Seit der Flutkatastrophe in Thailand im letzten Jahr sind die Preise für Festplatten auf einem extrem hohen Niveau. Trotz der Beschwichtigungen, dass sich die Engpass-Lage recht bald wieder entspannen sollte, haben sich die Preise bisher nicht einmal annähernd normalisiert. Nach wie vor zahlt man derzeit verglichen mit den Preisen im Herbst 2011 rund 60 bis 90 Prozent mehr für die gleiche Festplatte.


Quelle: Techspot

Die Kollegen von TechSpot haben die Lage genaustens analysiert und zwei Grafiken entworfen, die den Verlauf der Festplattenpreise seit Anfang Oktober zeigen. Die höchsten Preise zahlte man demnach Anfang November, als die Festplatten bis zu 190 Prozent im Preis angestiegen waren. 

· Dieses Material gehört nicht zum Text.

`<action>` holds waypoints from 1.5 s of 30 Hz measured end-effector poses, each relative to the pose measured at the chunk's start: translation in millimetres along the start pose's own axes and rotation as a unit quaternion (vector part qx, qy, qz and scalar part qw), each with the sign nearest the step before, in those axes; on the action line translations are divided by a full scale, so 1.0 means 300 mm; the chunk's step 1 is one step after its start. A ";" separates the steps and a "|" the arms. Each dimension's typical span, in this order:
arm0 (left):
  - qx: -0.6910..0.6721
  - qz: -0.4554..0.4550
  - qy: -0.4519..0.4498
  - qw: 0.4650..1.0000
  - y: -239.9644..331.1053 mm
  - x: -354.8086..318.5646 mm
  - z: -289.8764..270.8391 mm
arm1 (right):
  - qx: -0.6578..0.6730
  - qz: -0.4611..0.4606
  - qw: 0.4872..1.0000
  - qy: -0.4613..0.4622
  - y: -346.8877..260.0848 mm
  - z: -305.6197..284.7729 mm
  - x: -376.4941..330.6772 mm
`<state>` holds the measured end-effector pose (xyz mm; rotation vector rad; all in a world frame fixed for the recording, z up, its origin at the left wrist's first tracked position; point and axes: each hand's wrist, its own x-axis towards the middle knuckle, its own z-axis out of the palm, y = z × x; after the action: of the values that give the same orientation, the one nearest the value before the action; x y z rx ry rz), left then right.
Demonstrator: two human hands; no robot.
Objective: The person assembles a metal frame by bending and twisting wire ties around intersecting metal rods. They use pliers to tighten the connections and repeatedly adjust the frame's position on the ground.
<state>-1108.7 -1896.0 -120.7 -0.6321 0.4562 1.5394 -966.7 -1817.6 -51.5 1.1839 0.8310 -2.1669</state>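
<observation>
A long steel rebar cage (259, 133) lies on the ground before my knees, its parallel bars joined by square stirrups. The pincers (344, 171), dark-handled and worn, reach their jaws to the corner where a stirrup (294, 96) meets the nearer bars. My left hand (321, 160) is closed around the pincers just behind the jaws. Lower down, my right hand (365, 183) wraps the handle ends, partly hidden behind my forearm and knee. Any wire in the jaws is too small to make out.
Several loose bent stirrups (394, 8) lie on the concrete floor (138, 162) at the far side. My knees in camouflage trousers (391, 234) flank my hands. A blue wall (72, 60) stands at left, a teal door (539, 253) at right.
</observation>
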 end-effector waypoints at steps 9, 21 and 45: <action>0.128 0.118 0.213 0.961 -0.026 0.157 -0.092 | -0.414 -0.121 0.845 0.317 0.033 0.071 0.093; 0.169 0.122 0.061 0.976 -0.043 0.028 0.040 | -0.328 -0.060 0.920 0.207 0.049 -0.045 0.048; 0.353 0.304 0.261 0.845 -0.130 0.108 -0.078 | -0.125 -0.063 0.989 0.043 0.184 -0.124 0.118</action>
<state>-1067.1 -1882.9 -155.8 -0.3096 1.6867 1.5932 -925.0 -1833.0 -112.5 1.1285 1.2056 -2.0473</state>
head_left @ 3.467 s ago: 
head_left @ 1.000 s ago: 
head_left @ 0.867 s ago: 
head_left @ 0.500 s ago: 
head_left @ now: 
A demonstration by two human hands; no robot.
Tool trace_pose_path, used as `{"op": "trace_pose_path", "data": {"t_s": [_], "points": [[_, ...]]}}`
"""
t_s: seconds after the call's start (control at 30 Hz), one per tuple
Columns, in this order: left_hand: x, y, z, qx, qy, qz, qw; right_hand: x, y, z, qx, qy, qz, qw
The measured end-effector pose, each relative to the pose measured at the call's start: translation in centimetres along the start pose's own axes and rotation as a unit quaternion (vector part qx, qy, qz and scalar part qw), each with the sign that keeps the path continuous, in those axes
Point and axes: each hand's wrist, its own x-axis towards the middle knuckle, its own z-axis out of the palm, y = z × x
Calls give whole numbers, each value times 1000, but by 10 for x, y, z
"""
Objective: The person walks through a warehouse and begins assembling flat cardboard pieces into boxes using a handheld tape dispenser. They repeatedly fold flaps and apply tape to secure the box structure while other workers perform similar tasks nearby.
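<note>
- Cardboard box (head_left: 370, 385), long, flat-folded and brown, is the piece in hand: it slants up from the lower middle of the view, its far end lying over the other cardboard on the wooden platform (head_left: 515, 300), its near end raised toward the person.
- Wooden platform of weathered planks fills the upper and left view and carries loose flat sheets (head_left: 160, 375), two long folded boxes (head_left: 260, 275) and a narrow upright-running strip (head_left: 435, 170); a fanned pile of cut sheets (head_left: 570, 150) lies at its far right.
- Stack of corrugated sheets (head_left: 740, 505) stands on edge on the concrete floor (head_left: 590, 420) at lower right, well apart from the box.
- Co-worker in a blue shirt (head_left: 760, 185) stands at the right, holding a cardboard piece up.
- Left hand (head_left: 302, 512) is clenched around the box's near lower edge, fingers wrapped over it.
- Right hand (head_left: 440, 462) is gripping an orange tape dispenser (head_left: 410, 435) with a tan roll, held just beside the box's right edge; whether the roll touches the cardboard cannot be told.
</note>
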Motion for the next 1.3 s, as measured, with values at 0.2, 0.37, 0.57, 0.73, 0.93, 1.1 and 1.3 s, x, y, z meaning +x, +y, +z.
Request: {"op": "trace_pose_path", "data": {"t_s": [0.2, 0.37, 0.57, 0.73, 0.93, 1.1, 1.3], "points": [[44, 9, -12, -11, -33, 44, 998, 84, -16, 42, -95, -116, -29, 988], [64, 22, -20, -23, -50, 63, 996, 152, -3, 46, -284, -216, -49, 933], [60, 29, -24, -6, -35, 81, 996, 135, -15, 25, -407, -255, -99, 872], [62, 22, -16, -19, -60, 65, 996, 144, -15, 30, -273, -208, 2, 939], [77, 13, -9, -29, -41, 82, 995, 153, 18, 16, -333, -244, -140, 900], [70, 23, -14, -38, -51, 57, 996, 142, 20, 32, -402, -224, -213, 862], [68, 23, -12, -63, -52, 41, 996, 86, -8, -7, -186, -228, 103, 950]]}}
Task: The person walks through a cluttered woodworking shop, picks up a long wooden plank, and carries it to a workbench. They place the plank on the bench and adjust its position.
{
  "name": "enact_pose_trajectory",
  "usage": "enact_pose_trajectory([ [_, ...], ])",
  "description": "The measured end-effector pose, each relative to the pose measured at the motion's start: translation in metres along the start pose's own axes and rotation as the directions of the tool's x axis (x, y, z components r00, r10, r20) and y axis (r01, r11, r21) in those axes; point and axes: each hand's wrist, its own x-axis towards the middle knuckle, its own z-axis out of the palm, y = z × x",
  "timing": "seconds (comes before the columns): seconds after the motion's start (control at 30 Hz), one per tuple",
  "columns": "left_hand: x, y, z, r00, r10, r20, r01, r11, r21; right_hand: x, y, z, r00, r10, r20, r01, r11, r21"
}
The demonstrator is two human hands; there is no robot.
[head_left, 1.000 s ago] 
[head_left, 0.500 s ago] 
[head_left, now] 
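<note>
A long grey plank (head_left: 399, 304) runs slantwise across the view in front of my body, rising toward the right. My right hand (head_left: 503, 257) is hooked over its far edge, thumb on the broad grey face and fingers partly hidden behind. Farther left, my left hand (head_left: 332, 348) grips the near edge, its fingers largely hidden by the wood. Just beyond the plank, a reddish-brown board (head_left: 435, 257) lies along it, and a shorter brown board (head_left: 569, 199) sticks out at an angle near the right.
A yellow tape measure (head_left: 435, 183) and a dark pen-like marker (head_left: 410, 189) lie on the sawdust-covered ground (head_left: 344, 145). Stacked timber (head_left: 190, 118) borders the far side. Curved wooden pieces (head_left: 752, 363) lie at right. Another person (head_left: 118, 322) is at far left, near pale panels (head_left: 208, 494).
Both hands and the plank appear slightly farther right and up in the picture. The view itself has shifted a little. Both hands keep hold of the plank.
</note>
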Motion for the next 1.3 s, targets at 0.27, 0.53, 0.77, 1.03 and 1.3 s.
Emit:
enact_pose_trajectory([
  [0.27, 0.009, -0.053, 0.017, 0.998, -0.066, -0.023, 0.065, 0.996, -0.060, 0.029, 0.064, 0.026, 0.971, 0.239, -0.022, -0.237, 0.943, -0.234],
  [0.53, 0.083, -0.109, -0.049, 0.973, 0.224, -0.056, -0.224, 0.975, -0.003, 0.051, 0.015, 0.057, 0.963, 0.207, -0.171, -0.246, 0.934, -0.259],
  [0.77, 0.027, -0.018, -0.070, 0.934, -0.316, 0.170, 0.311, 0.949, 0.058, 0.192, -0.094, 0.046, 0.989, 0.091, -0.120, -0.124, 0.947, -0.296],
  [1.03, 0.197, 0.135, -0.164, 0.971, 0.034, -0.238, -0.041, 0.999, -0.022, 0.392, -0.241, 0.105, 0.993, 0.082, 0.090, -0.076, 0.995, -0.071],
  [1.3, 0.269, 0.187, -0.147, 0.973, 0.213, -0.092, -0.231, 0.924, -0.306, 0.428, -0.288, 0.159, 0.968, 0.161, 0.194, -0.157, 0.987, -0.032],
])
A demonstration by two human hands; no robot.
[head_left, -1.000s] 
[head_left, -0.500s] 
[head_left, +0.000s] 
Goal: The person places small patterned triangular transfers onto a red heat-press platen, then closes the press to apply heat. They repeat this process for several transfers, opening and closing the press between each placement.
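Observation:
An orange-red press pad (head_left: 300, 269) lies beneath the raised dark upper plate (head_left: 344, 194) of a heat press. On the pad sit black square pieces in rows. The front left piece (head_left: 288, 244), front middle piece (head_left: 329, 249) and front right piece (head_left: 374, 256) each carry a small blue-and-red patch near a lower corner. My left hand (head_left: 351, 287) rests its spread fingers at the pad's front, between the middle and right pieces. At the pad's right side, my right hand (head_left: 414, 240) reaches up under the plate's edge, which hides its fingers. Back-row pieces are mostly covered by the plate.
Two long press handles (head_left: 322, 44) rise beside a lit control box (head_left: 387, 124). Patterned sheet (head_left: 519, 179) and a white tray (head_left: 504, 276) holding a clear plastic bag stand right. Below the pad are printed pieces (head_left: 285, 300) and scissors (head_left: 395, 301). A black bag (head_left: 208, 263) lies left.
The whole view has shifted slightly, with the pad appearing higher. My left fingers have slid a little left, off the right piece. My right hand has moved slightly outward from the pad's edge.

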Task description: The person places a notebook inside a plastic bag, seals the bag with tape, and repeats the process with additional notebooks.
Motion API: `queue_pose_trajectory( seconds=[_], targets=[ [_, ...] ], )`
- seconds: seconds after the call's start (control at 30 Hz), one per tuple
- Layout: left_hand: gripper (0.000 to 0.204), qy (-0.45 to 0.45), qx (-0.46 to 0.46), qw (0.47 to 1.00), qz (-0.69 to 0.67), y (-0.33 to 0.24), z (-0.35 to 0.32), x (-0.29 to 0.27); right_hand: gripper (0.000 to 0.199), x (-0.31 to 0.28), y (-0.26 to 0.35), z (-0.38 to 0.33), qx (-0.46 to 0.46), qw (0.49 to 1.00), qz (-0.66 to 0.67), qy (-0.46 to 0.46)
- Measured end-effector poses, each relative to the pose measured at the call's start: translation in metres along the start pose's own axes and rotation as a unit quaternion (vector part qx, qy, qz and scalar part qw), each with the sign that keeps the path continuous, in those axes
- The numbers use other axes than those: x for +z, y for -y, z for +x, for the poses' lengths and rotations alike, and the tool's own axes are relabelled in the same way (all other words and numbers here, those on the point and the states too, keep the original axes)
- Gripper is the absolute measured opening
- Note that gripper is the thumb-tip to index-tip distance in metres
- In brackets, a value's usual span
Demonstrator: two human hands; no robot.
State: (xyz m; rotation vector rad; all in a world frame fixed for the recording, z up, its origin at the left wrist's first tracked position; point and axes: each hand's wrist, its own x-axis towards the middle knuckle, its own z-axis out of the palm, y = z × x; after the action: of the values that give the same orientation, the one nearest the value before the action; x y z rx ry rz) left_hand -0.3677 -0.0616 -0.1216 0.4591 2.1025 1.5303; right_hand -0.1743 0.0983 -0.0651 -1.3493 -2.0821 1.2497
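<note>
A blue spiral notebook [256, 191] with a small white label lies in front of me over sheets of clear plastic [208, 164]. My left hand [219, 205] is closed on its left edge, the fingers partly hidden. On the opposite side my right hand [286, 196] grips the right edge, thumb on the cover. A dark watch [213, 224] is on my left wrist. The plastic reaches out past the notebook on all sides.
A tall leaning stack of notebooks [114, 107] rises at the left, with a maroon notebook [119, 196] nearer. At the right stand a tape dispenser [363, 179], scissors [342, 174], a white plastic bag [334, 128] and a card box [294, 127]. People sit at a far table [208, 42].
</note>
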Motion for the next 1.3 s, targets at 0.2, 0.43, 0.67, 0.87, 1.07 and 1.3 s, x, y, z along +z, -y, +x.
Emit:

Die gesamte Marksituation ist derzeit offenbar sehr dynmaisch, wodurch auch die Preiserhöhungen bei Herstellern, die nur in geringfügigem Ausmaß von den Lieferengpässen betroffen sind, zu erklären wären. Nichtsdestotrotz gibt es natürlich Gewinner und Verlierer bei den derzeitigen Preisverschiebungen. Während Western Digital einen Gewinnrückgang von 36 Prozent in Kauf nehmen musste, steigerte Seagate den eigenen Gewinn von 150 Millionen auf 563 Millionen Dollar.